He could take it to a veterinarian. He should. Not that he knew the location of any – Wizarding animal doctors were a sparse breed – but that would be the logical thing to do. Or he could attempt to patch up the bird himself.
The notion caused him to snort at its very ridiculousness. Patch it up? What, bandage the creature? Wrap its poorly wing in gauze and splint, stitch up its cuts and smooth its ruffled feathers like a mother cat fussing over her wayward kitten? No, such an approach was not an option. Not for him. He'd sooner kill the bird. In fact, he was still questioning why he hadn't yet.
If he knew anyone that had the faintest knowledge of birds he'd send his charge over to them. He didn't. He purposefully avoided such enthusiasts. The closest that came to it was his friend Millicent Bulstrode and her interests lay more in the overflowing masses of cats she'd accumulated in her two-bedroom flat in London.
Which… wasn't all that much of a bad idea, actually. Surely she'd know the nearest veterinarian to contact, at least.
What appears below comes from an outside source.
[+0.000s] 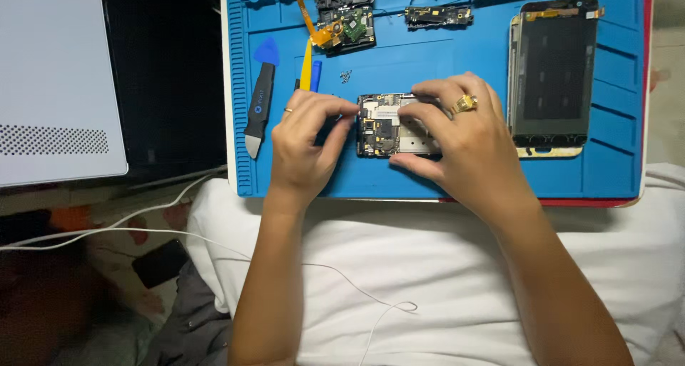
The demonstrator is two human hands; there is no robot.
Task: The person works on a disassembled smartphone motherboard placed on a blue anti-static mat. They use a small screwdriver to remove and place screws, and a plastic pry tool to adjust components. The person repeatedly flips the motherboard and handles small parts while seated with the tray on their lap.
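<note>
On your lap, largest to smallest:

Pillow: white pillow (442,266) under your forearms, filling the 6 o'clock half of the view; a thin white cable (342,284) trails across it.

Work mat: blue ridged mat (471,59) resting on the pillow's far edge, spanning centre to 1 o'clock.

Laptop: pale grey lid (57,80) at 9 to 10 o'clock, off the mat, well apart from both hands.

Phone frame: dark open phone frame (553,77) at 2 o'clock on the mat, lying flat, just beside your right hand's knuckles.

Right hand: your right hand (464,141) at centre, fingers curled down over the right part of the board, thumb pressed against its near edge; closed onto the board, gold ring on one finger.

Left hand: your left hand (307,141) at centre-left, fingertips pinched at the board's left top corner; you cannot tell whether anything small sits between them.

Circuit board: phone circuit board (382,123) dead centre on the mat, flat, held between both hands, its silver shield half hidden under your right fingers.

Pry tool: black-handled pry tool with blue tip (260,98) at 10 o'clock on the mat, just beside your left hand, not touching it.

Small parts: second board with orange flex ribbon (346,25) at 12 o'clock; narrow dark sub-board (439,15) to its right.

Screws: tiny cluster of screws (346,75) just above the circuit board.
</note>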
Abandoning the bird, Draco made his way to the living room fireplace. A spark from his wand immediately grew into a crackling flame, and a pinch of Floo powder later saw him kneeling face first into green flames, the words "Millicent Bulstrode, Living Room, nineteen Albania Cresent, London" rolling from his tongue.
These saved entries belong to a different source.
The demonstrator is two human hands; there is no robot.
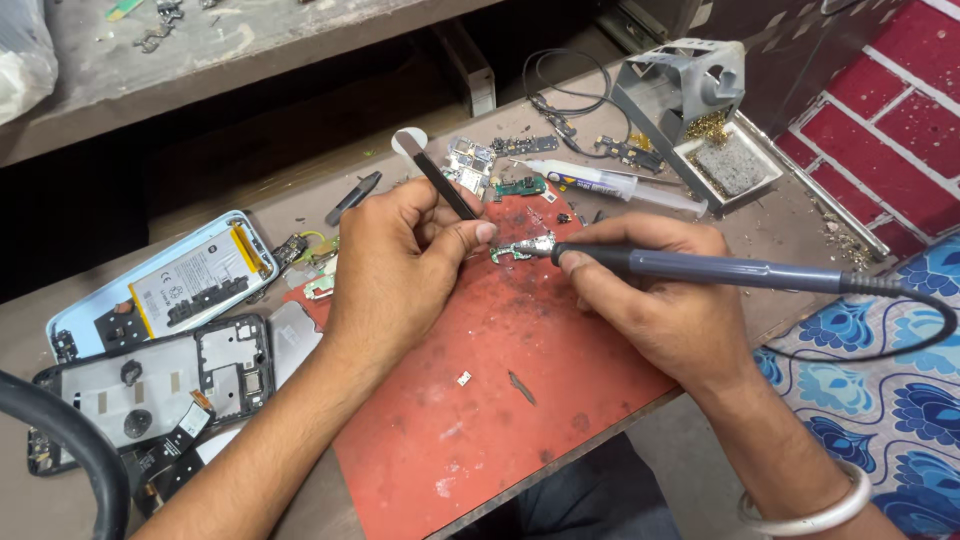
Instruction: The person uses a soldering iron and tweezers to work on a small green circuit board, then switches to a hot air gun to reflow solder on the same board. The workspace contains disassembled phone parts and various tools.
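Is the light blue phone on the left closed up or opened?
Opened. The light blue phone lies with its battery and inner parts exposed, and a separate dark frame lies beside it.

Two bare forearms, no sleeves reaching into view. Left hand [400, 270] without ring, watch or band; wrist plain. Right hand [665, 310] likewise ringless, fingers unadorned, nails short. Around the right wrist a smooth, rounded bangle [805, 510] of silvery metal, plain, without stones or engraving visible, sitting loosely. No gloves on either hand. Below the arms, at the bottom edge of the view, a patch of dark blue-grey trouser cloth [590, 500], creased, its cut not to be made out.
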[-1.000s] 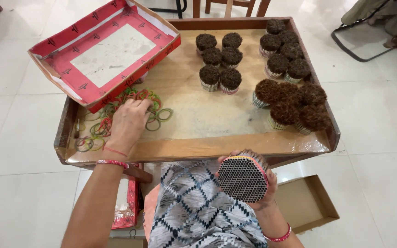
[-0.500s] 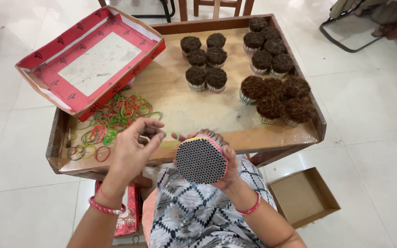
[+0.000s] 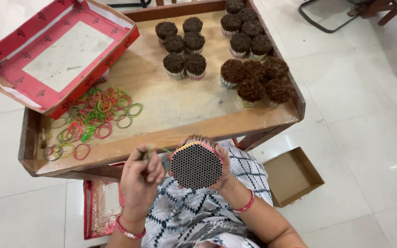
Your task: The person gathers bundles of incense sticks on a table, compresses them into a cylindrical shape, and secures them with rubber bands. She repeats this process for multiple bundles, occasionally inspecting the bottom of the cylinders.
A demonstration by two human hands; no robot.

Millicent's living room swum into visibility after mere seconds of swirling vertigo. Draco's tongue paused in the act of announcing his own arrival to twist his lips in a disgusted sneer. "Millicent, are those beasts attempting to smother you?"
From his window through the fireplace, Draco could make out the sight of his friend curled sleepily in her leather couch, a cup of tea in her hands and a veritable blanket of what must be at least a dozen cats sprawled atop her. The plump, short-haired young woman appeared nothing of the kind to fuss and coo over kittens; even at barely twenty she possessed a sharp severity to her blunt features that suggested her more inclined to smile as she drowned said kittens. She turned her severe expression from the book propped across her knees at Draco's words and that hardness faded infinitesimally.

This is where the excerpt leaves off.